ONDE : dysfonctionnements en chaîne, le ras-le-bol des directeurices !

Ou quand l'administration décide, alors que les choses se passent bien, d'effectuer des modifications dans les systèmes à des moments clés pour toutes les directrices et directeurs ... et que tout dérape ! Comme si les imprévus ne suffisaient pas...

L’indisponibilité de la version 2 dans de nombreuses académies avait rendu extrêmement compliquée la gestion des protocoles canicules mais également les transferts d’une année scolaire à l’autre. Voilà maintenant que le piratage informatique est venu bloquer le système ONDE. Avec comme conséquence de rendre impossible l’impression des fiches de renseignements, des nouvelles inscriptions et radiations. La gestion des bugs successifs par l’administration est calamiteuse de par les procédures qui sont demandées. Dans certaines circonscriptions, l’outil est carrément hors service. Aucun accès jusqu’à une date non communiquée.

Comment dans ces conditions les directrices et directeurs peuvent-ils faire leur travail sereinement ?

Une évolution de l’application ONDE qui mécontente ses utilisateurs…ONDE : un outil au service des écoles qui ne fonctionne plus... et au plus mauvais moment

Onde était une application qui fonctionnait globalement bien. Les directrices et directeurs étaient satisfaits de cet outil qui leur facilitait la tâche au quotidien. Sous prétexte de vouloir harmoniser (avec qui, avec quoi?) l’administration a cassé l’application. Pire, en travaillant en silo, les concepteurs de cette nouvelle version ont oublié les conséquences que cela aurait sur le fonctionnement des écoles. Et bien évidemment, autant tenter des modifications en plein coup de feu dans les écoles ! Sinon ce ne serait pas drôle !

Fonctionner en mode agile est une chose. Permettre aux personnels de disposer d’un outil fiable qui puisse faciliter leur quotidien en est une autre. Le problème, c’est que l’administration ne sait pas tenir compte du terrain et semble vivre dans un monde idéal où les échéances sont les siennes et non celles des écoles.

… et qui enlève des fonctionnalités pourtant précieuses :

Dupliquer les classes d’une année sur l’autre, importer massivement des élèves, radier des élèves, accéder au LSU ou à certaines applications spécifiques : autant de fonctionnalités qui ont été supprimées ou sont tellement sécurisées que cela nuit à la fluidité nécessaire au quotidien.

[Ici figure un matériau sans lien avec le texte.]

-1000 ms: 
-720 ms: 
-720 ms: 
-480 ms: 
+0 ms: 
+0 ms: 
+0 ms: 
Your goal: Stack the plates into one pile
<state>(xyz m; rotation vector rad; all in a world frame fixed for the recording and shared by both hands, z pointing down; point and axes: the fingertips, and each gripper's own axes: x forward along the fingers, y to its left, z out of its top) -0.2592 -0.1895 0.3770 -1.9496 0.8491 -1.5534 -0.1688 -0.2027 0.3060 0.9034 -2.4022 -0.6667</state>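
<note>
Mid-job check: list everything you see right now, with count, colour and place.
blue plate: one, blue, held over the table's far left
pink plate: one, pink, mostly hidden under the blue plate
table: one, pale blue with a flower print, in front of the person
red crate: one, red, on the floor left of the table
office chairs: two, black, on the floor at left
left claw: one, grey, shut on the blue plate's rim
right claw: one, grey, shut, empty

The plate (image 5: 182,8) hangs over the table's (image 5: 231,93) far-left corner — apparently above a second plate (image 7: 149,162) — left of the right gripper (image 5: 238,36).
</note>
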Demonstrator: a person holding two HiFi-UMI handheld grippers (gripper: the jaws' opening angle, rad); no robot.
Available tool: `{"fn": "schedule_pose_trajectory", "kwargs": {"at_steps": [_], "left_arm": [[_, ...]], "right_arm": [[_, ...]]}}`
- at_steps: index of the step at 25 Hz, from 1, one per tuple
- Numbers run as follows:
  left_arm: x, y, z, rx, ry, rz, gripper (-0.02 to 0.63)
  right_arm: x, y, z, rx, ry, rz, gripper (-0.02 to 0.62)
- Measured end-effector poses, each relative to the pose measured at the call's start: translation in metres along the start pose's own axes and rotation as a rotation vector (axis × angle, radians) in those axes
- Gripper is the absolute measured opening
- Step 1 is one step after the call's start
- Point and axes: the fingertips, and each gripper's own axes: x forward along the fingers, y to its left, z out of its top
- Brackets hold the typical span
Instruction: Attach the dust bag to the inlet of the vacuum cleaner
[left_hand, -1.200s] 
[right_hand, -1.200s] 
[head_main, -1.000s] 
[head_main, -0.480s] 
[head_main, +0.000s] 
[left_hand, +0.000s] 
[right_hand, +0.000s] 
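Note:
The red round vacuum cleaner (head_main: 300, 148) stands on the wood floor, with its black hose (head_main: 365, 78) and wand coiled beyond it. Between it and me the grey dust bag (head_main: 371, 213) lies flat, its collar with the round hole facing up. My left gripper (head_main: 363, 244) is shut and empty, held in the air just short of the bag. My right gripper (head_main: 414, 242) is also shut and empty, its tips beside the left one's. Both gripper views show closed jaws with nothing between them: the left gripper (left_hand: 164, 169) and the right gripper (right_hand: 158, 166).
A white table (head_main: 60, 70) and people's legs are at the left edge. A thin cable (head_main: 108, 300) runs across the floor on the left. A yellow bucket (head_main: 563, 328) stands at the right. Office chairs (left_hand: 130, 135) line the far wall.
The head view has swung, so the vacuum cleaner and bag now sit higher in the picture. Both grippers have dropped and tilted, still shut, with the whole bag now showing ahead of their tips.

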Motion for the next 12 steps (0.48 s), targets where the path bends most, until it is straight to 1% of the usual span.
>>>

Pour la CFDT Éducation Formation Recherche Publiques, cela suffit ! Les directrices et directeurs d’école ne peuvent continuer de travailler dans ces conditions, leur temps est bien trop précieux notamment en ce début d’année scolaire où les tâches de mise à jour sont essentielles. Dans un contexte où aucune nouvelle amélioration du temps de décharge n’est envisagé, malgré les nombreuses demandes de la CFDT, il est temps de prioriser.

Alors Stop ou encore ?

Dans de telles conditions, comment avoir encore confiance dans l’administration pour mettre à disposition un outil fonctionnel qui réponde aux besoins ? Et tout ne relève pas des bugs informatiques récents sur certaines académies contrairement à ce que l’on peut entendre dans les médias. Pour la CFDT Éducation Formation Recherche Publiques, soit l’administration est capable de résoudre les dysfonctionnements soit il faut revenir à la version précédente qui satisfaisait toutes et tous. Une chose est certaine, cela ne peut rester en l’état.